In the spring of 1924, Jordan accepted an offer to relocate from Berlin to New York to coordinate the European news service for the International News Service, arriving in May of that year. Later that autumn, during a visit to Washington, he unexpectedly secured a private meeting with President Calvin Coolidge at the White House, during which he was granted thirty minutes for private discussion.

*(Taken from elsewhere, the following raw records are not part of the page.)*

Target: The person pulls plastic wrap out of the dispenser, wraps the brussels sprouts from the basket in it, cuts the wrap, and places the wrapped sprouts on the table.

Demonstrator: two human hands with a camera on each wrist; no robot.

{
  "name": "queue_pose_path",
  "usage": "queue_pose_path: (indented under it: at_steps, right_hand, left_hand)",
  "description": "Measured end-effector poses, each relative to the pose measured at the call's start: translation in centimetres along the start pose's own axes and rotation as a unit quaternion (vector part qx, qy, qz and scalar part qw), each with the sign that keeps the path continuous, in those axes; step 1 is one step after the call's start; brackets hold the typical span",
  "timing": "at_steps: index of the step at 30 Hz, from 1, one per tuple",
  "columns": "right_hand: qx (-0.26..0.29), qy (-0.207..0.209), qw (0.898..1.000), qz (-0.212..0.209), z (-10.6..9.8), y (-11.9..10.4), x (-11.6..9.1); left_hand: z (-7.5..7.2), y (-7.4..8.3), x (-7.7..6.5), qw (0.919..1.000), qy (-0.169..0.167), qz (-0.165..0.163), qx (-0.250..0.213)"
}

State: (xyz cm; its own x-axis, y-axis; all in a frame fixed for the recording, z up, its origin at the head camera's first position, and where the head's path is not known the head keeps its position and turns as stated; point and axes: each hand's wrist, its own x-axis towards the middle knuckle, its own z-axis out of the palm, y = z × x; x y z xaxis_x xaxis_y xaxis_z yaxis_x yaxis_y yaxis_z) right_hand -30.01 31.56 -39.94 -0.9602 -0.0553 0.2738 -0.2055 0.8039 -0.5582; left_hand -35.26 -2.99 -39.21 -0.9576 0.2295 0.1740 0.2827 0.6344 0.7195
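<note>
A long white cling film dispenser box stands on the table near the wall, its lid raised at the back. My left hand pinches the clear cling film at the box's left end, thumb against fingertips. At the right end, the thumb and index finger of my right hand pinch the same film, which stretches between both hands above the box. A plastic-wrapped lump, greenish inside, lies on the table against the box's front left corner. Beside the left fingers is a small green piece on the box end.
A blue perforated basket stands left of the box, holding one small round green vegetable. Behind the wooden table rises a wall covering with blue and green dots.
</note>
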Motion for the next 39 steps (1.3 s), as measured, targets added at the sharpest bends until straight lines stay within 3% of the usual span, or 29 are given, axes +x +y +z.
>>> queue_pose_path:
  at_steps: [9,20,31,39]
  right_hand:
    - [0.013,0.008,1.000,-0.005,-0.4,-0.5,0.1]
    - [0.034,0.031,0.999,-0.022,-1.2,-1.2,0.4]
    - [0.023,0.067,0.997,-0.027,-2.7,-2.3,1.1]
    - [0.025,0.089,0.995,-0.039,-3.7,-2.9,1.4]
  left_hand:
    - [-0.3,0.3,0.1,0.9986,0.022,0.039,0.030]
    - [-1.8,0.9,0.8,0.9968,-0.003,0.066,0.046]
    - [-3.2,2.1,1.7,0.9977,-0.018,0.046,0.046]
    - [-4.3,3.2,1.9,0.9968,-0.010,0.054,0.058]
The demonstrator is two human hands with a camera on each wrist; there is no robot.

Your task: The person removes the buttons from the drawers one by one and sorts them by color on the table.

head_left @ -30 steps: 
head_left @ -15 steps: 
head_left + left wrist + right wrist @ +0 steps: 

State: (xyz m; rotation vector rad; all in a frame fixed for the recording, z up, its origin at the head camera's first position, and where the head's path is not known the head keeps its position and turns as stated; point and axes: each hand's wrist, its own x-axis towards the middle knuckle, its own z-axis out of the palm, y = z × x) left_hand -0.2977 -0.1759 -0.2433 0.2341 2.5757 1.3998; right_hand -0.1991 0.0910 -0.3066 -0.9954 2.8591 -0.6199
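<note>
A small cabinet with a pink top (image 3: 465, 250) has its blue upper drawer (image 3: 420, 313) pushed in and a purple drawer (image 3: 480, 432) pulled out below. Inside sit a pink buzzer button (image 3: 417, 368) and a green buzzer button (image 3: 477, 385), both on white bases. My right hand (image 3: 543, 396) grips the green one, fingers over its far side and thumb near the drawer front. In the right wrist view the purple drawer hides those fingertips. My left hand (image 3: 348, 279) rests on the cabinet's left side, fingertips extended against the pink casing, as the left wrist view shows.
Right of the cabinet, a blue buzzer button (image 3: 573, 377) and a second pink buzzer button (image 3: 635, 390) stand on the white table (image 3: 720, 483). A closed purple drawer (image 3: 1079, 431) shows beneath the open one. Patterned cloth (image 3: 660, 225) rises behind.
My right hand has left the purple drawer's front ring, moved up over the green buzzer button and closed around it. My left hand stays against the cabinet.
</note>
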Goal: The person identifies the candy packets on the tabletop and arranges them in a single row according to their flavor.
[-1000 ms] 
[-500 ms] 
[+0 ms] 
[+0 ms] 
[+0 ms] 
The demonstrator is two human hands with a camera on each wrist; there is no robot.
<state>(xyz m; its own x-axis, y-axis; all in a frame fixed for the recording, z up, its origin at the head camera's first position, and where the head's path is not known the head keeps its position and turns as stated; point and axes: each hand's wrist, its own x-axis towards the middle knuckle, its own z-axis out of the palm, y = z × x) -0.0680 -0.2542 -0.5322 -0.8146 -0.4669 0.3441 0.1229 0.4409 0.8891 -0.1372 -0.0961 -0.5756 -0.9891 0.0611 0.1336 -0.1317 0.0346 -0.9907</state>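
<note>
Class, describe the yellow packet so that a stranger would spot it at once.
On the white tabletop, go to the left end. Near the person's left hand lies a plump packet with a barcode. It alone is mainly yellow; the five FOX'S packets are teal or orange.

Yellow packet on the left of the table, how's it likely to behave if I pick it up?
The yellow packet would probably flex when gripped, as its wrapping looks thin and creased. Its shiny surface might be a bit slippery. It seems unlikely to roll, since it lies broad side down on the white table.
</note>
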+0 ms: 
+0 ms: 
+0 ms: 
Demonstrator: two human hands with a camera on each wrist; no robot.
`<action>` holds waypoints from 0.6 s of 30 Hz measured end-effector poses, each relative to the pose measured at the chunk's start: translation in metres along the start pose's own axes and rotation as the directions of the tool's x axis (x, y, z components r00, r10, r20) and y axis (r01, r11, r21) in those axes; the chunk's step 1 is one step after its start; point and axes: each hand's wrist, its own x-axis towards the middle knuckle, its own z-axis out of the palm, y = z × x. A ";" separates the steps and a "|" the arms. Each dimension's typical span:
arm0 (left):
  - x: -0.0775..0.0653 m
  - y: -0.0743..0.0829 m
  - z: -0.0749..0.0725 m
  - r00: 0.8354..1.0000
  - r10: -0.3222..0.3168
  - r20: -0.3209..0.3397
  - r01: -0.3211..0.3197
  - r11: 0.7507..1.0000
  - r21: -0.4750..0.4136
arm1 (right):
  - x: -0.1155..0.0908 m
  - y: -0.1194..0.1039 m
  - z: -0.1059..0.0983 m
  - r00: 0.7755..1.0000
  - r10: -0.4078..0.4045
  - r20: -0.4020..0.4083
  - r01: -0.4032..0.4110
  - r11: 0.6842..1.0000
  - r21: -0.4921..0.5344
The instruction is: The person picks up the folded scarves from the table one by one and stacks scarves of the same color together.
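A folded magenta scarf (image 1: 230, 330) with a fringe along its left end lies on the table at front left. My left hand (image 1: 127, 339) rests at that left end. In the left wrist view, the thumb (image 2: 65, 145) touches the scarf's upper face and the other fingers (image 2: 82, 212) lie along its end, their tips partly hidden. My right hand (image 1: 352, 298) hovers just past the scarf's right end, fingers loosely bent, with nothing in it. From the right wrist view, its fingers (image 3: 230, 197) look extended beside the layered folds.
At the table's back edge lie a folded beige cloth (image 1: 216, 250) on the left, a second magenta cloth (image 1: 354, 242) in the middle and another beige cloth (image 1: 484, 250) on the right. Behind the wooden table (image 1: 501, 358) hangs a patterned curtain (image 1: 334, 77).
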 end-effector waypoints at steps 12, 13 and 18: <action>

Jordan noted that Washington's green spaces reminded him of European cities, and he preferred the city's tranquility to New York's bustling atmosphere. Consequently, he moved to Washington to serve as a correspondent while leaving his work with the Hearst outlets and rejoining his former employer, Berliner Tageblatt, as their Washington correspondent.

===NBC===

He covered many important stories (and had many scoops) in the 1930s, when the medium of radio was still relatively new. Jordan's first report for NBC was on a 1931 speech by German President Paul von Hindenburg. Subsequently, in 1931 he was hired by NBC to represent their radio service in Europe.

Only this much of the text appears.